(Exercise details): Search the data for the word "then" and copy each line that has it.
═══ Input data ═══
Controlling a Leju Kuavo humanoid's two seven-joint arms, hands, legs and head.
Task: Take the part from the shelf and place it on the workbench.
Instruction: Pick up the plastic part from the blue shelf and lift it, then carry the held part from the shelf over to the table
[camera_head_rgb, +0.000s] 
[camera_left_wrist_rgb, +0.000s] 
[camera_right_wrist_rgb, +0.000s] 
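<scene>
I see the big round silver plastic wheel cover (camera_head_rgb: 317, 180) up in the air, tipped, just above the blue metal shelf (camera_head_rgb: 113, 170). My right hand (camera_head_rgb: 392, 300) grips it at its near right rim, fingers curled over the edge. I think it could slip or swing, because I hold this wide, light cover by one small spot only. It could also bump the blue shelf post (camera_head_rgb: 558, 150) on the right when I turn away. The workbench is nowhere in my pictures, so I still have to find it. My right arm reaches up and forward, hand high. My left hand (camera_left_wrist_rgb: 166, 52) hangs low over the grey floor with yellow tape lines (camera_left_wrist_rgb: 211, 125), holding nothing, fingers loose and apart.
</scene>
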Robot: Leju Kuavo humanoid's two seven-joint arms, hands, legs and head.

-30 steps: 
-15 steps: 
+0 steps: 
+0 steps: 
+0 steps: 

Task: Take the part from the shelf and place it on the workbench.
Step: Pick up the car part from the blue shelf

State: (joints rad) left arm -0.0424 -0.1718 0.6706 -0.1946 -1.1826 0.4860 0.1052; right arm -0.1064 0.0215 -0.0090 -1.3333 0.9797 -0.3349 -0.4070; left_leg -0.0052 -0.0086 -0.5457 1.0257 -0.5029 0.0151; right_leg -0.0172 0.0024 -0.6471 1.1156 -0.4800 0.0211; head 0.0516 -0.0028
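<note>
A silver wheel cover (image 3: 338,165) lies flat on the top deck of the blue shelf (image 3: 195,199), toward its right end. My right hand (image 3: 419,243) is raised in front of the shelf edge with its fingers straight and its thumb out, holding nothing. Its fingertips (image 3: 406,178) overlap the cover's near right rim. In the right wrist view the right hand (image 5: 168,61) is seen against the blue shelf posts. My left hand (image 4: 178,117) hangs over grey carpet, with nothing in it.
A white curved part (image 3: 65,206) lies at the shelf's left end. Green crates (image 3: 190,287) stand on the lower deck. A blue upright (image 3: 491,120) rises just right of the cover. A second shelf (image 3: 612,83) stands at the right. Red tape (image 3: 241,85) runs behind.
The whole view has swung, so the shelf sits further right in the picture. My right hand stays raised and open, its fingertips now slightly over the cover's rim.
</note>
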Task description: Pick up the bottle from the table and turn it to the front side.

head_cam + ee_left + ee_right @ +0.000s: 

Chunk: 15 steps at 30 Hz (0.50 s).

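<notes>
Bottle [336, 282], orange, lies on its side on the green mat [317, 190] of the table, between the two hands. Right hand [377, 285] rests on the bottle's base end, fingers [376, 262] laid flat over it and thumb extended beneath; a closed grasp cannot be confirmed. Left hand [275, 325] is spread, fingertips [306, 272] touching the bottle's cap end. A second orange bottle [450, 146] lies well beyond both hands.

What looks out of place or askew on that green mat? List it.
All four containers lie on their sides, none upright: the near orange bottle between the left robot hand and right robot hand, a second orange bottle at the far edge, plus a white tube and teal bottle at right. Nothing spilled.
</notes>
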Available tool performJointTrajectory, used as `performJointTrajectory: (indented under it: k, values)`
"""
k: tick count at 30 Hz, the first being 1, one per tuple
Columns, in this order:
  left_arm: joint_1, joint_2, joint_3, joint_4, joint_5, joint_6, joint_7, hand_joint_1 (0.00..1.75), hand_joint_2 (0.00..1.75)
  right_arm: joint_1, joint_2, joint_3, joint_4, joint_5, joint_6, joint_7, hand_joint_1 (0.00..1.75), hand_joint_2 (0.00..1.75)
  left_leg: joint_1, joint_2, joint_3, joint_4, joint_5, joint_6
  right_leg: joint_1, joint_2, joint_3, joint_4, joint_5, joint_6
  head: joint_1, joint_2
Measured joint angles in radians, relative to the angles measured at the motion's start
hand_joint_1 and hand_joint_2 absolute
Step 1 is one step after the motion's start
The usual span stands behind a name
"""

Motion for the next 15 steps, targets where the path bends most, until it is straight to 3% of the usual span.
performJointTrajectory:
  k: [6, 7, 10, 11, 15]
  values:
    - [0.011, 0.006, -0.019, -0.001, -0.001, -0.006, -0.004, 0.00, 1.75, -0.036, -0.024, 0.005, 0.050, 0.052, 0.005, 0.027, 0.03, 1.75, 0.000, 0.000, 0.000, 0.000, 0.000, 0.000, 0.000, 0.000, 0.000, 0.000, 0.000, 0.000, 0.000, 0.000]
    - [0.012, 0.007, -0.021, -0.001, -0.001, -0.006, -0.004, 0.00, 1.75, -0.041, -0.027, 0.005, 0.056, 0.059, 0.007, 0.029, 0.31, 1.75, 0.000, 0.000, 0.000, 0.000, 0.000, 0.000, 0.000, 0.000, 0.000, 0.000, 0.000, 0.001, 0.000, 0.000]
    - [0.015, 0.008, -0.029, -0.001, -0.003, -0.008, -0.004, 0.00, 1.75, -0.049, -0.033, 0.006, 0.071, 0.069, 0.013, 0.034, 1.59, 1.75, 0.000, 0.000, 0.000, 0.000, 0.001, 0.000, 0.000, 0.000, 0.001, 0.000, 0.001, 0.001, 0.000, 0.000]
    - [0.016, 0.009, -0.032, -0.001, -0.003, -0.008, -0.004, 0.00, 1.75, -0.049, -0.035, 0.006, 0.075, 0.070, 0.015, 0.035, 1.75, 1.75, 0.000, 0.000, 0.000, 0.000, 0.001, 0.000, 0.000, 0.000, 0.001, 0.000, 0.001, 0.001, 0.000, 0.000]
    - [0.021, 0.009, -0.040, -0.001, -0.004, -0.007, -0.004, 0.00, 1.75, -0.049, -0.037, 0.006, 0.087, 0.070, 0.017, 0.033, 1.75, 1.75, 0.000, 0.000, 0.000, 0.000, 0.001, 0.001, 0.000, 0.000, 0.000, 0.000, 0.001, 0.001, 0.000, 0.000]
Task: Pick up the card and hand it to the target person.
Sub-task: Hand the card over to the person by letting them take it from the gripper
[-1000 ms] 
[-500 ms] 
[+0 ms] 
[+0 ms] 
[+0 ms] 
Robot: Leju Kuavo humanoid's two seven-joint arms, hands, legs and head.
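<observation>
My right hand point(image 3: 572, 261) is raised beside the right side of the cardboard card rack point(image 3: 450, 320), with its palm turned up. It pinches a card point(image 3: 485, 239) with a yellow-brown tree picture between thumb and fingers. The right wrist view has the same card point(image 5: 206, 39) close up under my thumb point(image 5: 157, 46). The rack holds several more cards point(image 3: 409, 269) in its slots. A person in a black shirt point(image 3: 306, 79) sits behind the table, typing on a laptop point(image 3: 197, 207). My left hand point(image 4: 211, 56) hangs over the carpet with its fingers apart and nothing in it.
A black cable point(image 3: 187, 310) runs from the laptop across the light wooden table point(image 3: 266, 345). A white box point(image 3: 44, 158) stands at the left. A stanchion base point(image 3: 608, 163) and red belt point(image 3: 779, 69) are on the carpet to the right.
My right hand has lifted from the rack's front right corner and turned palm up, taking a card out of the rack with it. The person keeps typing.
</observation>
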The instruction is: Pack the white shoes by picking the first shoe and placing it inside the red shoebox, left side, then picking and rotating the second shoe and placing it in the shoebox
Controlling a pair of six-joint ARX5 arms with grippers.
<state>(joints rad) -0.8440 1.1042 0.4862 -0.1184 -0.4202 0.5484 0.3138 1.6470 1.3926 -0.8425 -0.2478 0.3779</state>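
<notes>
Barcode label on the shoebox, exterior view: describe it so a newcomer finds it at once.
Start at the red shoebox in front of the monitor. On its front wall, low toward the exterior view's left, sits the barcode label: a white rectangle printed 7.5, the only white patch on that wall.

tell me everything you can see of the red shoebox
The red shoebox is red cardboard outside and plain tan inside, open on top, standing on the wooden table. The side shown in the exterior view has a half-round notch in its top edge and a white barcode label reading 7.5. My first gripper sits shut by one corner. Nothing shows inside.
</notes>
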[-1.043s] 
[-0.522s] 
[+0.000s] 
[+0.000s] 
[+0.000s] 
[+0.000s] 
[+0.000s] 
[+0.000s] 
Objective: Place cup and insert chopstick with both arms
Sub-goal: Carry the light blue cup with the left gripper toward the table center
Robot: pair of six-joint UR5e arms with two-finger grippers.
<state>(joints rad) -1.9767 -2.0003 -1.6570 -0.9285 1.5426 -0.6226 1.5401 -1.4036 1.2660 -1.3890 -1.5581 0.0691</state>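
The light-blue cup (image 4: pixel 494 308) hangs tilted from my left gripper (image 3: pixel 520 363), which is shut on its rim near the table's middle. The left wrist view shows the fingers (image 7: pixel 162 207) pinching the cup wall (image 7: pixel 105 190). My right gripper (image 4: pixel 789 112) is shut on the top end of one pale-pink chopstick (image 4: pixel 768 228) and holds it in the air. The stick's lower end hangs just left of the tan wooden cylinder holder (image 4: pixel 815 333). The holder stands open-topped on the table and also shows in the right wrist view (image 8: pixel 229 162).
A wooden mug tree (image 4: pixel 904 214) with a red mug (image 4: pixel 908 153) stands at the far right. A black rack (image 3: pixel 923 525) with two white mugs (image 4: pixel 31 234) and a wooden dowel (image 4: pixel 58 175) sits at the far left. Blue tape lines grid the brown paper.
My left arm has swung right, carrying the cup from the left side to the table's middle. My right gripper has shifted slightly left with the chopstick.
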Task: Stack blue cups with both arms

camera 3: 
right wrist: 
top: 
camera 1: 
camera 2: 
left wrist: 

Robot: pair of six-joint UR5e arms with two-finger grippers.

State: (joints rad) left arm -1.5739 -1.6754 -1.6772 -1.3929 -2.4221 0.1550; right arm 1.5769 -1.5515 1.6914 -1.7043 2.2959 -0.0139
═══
(Solved problem):
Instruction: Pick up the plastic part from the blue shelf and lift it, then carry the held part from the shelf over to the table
The instruction is: Pack the white shoes by picking the first shoe and placing it inside the red shoebox, left side, then picking and rotating the second shoe and placing it in the shoebox

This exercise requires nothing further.